◆ The task
Your answer must hold only the lines below from the line containing "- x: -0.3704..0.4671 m" through the line containing "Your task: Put", each reproduced exactly.

◆ Given data

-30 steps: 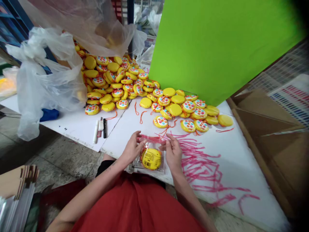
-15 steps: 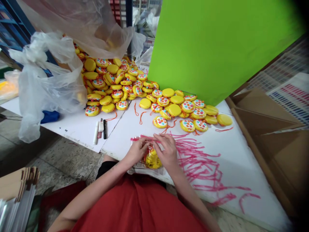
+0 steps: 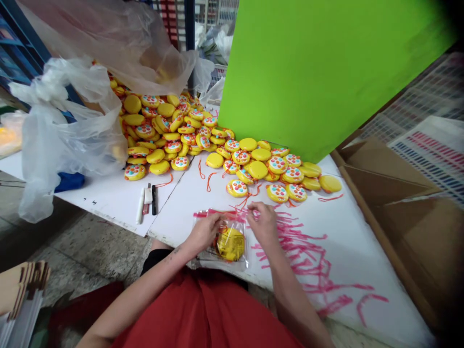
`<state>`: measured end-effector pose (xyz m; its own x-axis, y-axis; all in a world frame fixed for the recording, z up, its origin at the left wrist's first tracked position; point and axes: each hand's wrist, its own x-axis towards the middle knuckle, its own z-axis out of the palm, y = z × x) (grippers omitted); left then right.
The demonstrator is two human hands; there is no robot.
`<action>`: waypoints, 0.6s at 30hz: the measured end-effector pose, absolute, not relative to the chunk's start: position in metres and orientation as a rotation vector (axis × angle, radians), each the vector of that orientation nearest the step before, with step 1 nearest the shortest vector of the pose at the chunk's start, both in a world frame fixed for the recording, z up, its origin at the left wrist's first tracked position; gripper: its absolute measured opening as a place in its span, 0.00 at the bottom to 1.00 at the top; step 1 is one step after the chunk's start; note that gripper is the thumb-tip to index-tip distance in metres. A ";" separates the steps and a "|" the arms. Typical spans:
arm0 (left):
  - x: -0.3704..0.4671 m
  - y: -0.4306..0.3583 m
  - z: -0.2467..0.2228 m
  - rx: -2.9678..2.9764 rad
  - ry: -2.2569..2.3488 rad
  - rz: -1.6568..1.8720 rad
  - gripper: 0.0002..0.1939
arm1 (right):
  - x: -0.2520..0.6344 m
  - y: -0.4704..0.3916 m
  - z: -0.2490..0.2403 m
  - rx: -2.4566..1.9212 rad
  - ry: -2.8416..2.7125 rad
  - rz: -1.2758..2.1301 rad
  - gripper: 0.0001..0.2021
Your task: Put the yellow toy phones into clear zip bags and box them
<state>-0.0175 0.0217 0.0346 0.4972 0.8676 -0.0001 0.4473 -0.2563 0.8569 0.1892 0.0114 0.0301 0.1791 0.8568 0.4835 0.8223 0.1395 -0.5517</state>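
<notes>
One clear bag (image 3: pixel 239 226), with a yellow toy (image 3: pixel 232 244) inside, lies at the near edge of the desk (image 3: pixel 181 212). The left hand (image 3: pixel 206 233) pinches the bag near its pink top. The right hand (image 3: pixel 264 224) is just beside it, fingers bent close together; whether they hold anything I cannot tell. Pink strips (image 3: pixel 335 305) lie scattered to the right, and more yellow toys (image 3: pixel 257 169) are heaped beyond the hands.

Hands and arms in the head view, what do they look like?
Both the left hand and right hand are ungloved. No sleeves cover the forearms; the left one bears small dark markings near the wrist. The person wears a red top.
</notes>
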 end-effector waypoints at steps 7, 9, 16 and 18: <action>-0.035 0.031 0.000 1.467 1.084 0.662 0.13 | 0.332 0.017 -0.016 -2.079 -1.121 0.373 0.16; -0.037 0.033 -0.005 1.424 1.058 0.704 0.13 | 0.355 0.013 -0.022 -2.156 -1.055 0.390 0.20; -0.038 0.039 -0.010 1.316 0.995 0.713 0.18 | 0.363 -0.008 -0.021 -2.656 -1.101 0.007 0.21; -0.039 0.041 -0.009 1.368 1.006 0.697 0.18 | 0.359 -0.012 -0.019 -2.585 -1.082 -0.238 0.21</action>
<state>-0.0391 0.0406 -0.0090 0.4390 0.8818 -0.1723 0.1492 0.1176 0.9818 0.3592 -0.0119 -0.0195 0.6982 0.6608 0.2756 0.7154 -0.6584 -0.2338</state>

◆ Response to this task
  - x: -0.3704..0.4671 m
  - y: -0.4306..0.3583 m
  - z: -0.2467..0.2228 m
  - rx: -2.9678..2.9764 rad
  - ry: -2.2569..2.3488 rad
  - rz: -1.6568..1.8720 rad
  - gripper: 0.0002..0.1939
arm1 (right):
  - x: -0.2520..0.6344 m
  - y: -0.4704..0.3916 m
  - z: -0.2490..0.2403 m
  - rx: -2.4566..1.9212 rad
  - ry: -2.8416..2.7125 rad
  - rz: -1.2758..2.1301 rad
  - gripper: 0.0001..0.2021
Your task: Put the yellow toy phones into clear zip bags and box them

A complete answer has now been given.